Fired Washington Post reporter Felicia Sonmez dramatically escalated her battle with her former employer this month, as her union filed an unfair labor practice complaint with the National Labor Relations Board.
The complaint alleges that the Post fired Sonmez for engaging in protected speech when she launched her Twitter campaign against the paper over its social-media policies. The very public debacle last summer—which included the suspension of one of the paper’s top political reporters, multiple reprimands from executive editor Sally Buzbee, and an eventual revamp of the policy—led to Sonmez’s firing on June 9.
The NLRB complaint, which The Daily Beast obtained and reviewed, was filed by the Washington/Baltimore News Guild on Sept. 22 but docketed on Sept. 28.
“The Washington Post discharged news reporter Felicia Sonmez due to her repeated statement’s about the Post’s working conditions and the company’s failure and refusal to fairly enforce its social media policy for employees,” read the charge, “statements which constitute protected, concerted activity under the [National Labor Relations] Act.”
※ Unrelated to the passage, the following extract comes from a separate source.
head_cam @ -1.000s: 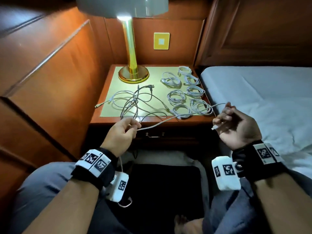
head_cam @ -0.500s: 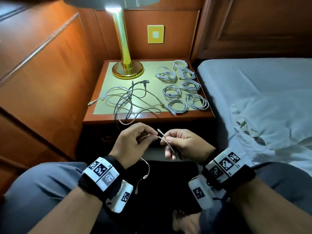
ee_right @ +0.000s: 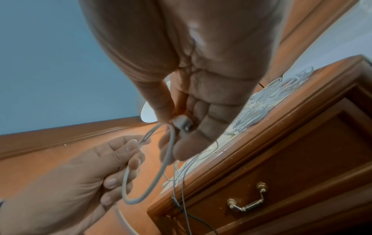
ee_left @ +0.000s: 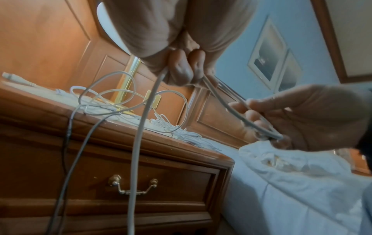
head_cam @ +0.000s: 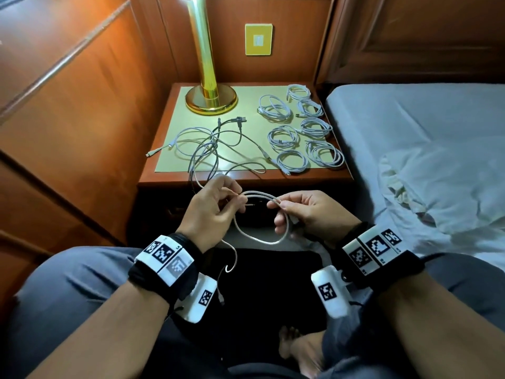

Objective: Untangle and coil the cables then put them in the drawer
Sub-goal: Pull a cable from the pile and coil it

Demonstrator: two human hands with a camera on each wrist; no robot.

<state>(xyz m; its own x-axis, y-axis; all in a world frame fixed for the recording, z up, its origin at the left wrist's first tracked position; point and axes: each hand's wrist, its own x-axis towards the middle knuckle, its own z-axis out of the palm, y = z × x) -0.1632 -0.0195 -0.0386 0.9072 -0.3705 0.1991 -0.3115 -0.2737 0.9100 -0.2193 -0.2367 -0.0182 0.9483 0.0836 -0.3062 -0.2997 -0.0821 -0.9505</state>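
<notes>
Both hands were up in front of the nightstand (head_cam: 175,181), working one thin white cable (head_cam: 257,240) with a smooth round jacket. Left hand (head_cam: 211,212) pinched it between thumb and fingertips, other fingers curled; right hand (head_cam: 314,214) held it closed, thumb against curled fingers, with the cable's white plug end tucked in the fist per the right wrist view. Between the two hands the cable made one round loop hanging below the knuckles, two strands running side by side across the top; a loose tail dropped under the left wrist and curled into a hook. Drawer (ee_left: 141,182) sat under the nightstand top, closed, dark varnished wood with a small brass bail handle (ee_left: 132,186). On top, a pale yellow-green mat (head_cam: 246,132). Right half of the mat carried seven coiled white cables (head_cam: 297,132), flat round bundles in rough rows, near each other. Left half held a tangled pile (head_cam: 210,149) of grey, white and dark cables, a few strands sagging over the front edge. Polished brass lamp (head_cam: 210,99) with a round base stood at the back of the mat. Bed (head_cam: 423,138) with wrinkled pale sheet lay just beside the nightstand on the right
</notes>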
The Post declined to comment. “All Guild-covered employees of the Washington Post have the right to challenge the company’s decision to discipline or terminate them, to speak out about working conditions and policies that affect all of us, and a reasonable expectation that the Post will follow both the contract it has agreed to and federal labor law,” the Post Guild said in a statement.
With a claim filed, the process now moves to an investigatory phase to determine whether it moves forward. If an investigator with the NLRB, an independent federal agency, determines the claim has merit, then the dispute moves to an official claim before an administrative judge—and therefore a trial, according to the agency’s process chart. That could lead to either a remedial action (such as Sonmez getting her job back), a dismissal, or another action approved by the court.
The filing brings the former political breaking news reporter’s quest for her job back into the public sphere. The Post’s union filed a grievance with the paper shortly after her firing, arguing it unjustly let Sonmez go. However, Politico reported last month that the Post refused to engage in arbitration, claiming it was not bound to the terms of the guild’s since-lapsed contract. The guild then sued the paper to compel it to the negotiation table for both Sonmez and media reporter Paul Farhi, who was also given a five-day suspension in March.
It’s unclear what the NLRB complaint will mean for Sonmez’s grievance process, particularly since the Post has thus far refused to arbitrate. The legal case to compel arbitration will still continue.
“The Post’s leadership must do more to support — not punish — employees who have experienced trauma. It must take action to live up to its own rhetoric on diversity and inclusion,” Sonmez said in a statement to The Daily Beast. “Employees who raise concerns about these matters should not have to fear that they will be fired or that their careers will be in peril for doing so.”
The NLRB complaint is not the first time Sonmez has taken her former employer to court. Her 2021 lawsuit over WaPo management’s prohibition against her covering stories involving sexual assault (citing her status as a survivor of sexual violence) is set to continue the appeal process next month, and she recently brought on attorney Brian S. Wolfman, who runs Georgetown University’s Appellate Courts Immersion Clinic, along with Madeline Meth for her case, according to a review of the D.C. Court of Appeals docket.
“I am grateful to the Washington-Baltimore News Guild for filing this complaint with the National Labor Relations Board to ensure that the Washington Post respects its employees’ federally-protected right to speak out and shine a spotlight on working conditions at the company,” Sonmez said.